Crissand, too, seemed to realize he had made a misstep, and rode up much more meekly than he had ridden in. “My lord,” Crissand said, above the discontent lowing of oxen, and dismounted to pay his respects. “I had expected far more men. Forgive me. Shall I send back my guard?”

Did Crissand think so many guards prudent, and was Crissand right in estimating safety and risk out in his own rural land?

Crissand was young as he, at least in apparent years, and did many things to excess, but he had never seemed to be a fool regarding Amefel, and knew his land. They were Crissand’s villages they proposed to visit. Tristen’s eyes passed worriedly over the situation, as confusion reigned for a moment in the small yard and the Guelenmen of the Dragon Guard eyed the Amefin of Crissand’s household in suspicious assessment amid the oxcarts.

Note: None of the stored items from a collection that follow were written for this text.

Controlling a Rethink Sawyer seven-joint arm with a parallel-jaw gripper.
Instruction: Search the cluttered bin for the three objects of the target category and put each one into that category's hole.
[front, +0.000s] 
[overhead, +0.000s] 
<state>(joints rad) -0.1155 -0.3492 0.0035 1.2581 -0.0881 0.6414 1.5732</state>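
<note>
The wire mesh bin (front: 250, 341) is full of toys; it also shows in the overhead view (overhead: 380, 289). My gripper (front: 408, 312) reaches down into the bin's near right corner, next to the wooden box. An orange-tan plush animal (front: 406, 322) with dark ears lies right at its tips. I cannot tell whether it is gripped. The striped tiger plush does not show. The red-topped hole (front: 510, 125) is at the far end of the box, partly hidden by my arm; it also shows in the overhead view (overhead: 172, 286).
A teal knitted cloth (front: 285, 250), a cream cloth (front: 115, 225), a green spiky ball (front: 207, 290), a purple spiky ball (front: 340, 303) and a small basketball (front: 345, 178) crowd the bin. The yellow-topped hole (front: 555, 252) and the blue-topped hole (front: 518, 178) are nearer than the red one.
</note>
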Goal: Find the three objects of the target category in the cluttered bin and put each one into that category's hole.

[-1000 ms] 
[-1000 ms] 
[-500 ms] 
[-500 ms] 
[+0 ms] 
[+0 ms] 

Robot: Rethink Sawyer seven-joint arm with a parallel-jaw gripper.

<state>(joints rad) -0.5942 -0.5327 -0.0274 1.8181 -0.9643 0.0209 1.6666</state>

In the same moment a stableboy oblivious to all the rivalry of Guelen and Amefin escorts brought red Gery up, holding out the reins. Tristen found it easier to set his foot in the stirrup and be under way than to sort out the excess of guards and weapons and precedences and this lord’s sensibilities and that lord’s distrust. He was not unarmed, standing naked in his bath. He did not fear Crissand.

“Bring them,” he said to Crissand’s anxious looking up at him.

In truth he would be solely an Amefin lord, relying only on these men, once he dismissed his Guelen forces back to Guelessar, as he must when he had raised sufficient Amefin units. Was that why Crissand had brought so many—that Crissand had proposed to supply the escort for him?

How he would have a ducal regiment in any good order by spring without setting one earl against another was another question—which earldom would contribute men and how many? But it was not today’s question… for once he was up and had Gery’s lively force under him, the motion and the prospect of freedom chased all more complex thoughts from his head. He was in the right place; he had done the right things. He ached from too much sitting in chairs and far too many difficult and contentious decisions in recent days. He knew he had sat blind to the land he was supposed to be governing, and hearing his choices only from the lips of advisers. Now he had that saddle under him and Gery willing and eager to move, he was eager to go, and circled Gery about with an eye to the gate as Uwen and his guard mounted up. The two troops muddled ranks for a moment, then began to sort out in fair good spirits.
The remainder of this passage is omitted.